Building cabinets requires a lot of tools, a lot of workshop and storage space, and a lot of time. Time-wise and cost-wise, you will be better off ordering them rather than building them.

Offline Birdhunter

  • Posts: 2724
  • Woodworker, Sportsman, Retired
Re: Do I really need Festool - Newbie, be gentle
« Reply #2 on: April 29, 2019, 06:24 PM »
The Domino is truly unique and a game changer. The 500 is good for cabinet work. You will invent reasons to use it.

The cabinet work using plywood suggests a TS55. I find the TS55 and track makes breaking down plywood easier and safer than using a table saw.

The reference to rough cut boards suggests a jointer and planer. I found a 6” jointer too small and traded to a 8”. Both my jointer and planer have helical head cutters are well worth the extra cost.

There are a number of Kapex competitors that do a good job far less than the Kapex, but for accuracy and dust collection, the Kapex excels.
Birdhunter

Offline ChuckM

  • Posts: 1292
Re: Do I really need Festool - Newbie, be gentle
« Reply #3 on: April 29, 2019, 06:29 PM »
Unless you are not happy with your Bosch cms, I wouldn't be in a hurry for the Kapex. In your shoes, my immediate purchase would be a DF500. Price increases start in a day or two!
« Last Edit: April 29, 2019, 07:39 PM by ChuckM »

Offline jobsworth

  • Posts: 5895
  • Festool Baby.....
Re: Do I really need Festool - Newbie, be gentle
« Reply #4 on: April 29, 2019, 06:41 PM »
To answer your question, No you dont really need festools. You don't even need power tools. Power tools just make your life easier.

Offline elfick

  • Posts: 530
Re: Do I really need Festool - Newbie, be gentle
« Reply #5 on: April 29, 2019, 06:52 PM »
Unless you are not happy with your Bosch cms, I won't be in a hurry for the Kapex. In your shoes, my immediate purchase would be a DF500. Price increases start in a day or two!
Not to highjack the thread, but has there been any mention of price increases this year? FOG has been strangely quiet on the subject.

Offline Dick Mahany

  • Posts: 535
Re: Do I really need Festool - Newbie, be gentle
« Reply #6 on: April 29, 2019, 07:03 PM »
I recently had a new home built and built about 2 dozen cabinets for my shop/garage and nearly twice as many doors.   In addition I built a large full wall media center for the family room.  The TS55 and Domino DF500 were game changers since I had downsized and sold my Unisaw.  I wouldn't even think about breaking down sheet goods on a table saw any more.

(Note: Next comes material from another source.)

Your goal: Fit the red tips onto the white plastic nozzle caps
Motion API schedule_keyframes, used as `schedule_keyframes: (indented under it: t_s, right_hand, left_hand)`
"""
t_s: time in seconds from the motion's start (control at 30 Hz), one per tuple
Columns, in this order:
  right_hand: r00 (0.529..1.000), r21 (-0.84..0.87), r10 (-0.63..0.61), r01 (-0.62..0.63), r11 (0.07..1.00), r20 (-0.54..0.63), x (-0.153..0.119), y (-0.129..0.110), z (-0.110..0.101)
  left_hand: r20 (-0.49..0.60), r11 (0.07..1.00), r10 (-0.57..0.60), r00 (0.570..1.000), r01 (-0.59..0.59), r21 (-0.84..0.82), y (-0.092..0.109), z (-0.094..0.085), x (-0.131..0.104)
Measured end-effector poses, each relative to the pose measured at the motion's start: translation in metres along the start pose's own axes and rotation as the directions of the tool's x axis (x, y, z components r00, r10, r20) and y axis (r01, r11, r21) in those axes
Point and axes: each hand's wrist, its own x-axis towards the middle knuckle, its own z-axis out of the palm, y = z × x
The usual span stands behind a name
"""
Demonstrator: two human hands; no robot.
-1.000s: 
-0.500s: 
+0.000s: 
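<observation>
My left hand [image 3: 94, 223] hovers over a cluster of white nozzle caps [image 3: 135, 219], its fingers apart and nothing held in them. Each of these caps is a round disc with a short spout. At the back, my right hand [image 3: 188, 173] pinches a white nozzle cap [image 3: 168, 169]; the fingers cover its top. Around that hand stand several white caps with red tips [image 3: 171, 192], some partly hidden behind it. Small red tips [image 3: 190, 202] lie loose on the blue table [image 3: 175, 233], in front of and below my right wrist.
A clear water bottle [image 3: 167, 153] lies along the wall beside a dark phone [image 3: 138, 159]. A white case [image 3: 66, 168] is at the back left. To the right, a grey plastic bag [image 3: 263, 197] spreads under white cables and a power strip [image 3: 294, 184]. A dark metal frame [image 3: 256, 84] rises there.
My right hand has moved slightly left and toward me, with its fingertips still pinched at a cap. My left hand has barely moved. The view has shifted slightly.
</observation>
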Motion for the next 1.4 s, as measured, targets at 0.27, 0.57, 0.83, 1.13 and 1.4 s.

My Bosch SCMS was perfectly adequate for what I needed to do and I wouldn't even consider a Kapex given what the Bosch has done so reliably for years.  The Bosch is considerably heavier on the gravity rise stand, but portability isn't a factor for me.

One thing you might consider is to take a look at the Euro style of cabinet building and possibly get the LR32 system which I adapted my Bosch router to.  It makes drilling for shelf pins and Euro style cup hinges easy and accurate.  It was another game changer for me.

The one thing I very much disliked was ripping narrow, long face frames with the TS55.  I wound up buying a portable table saw for those and didn't look back.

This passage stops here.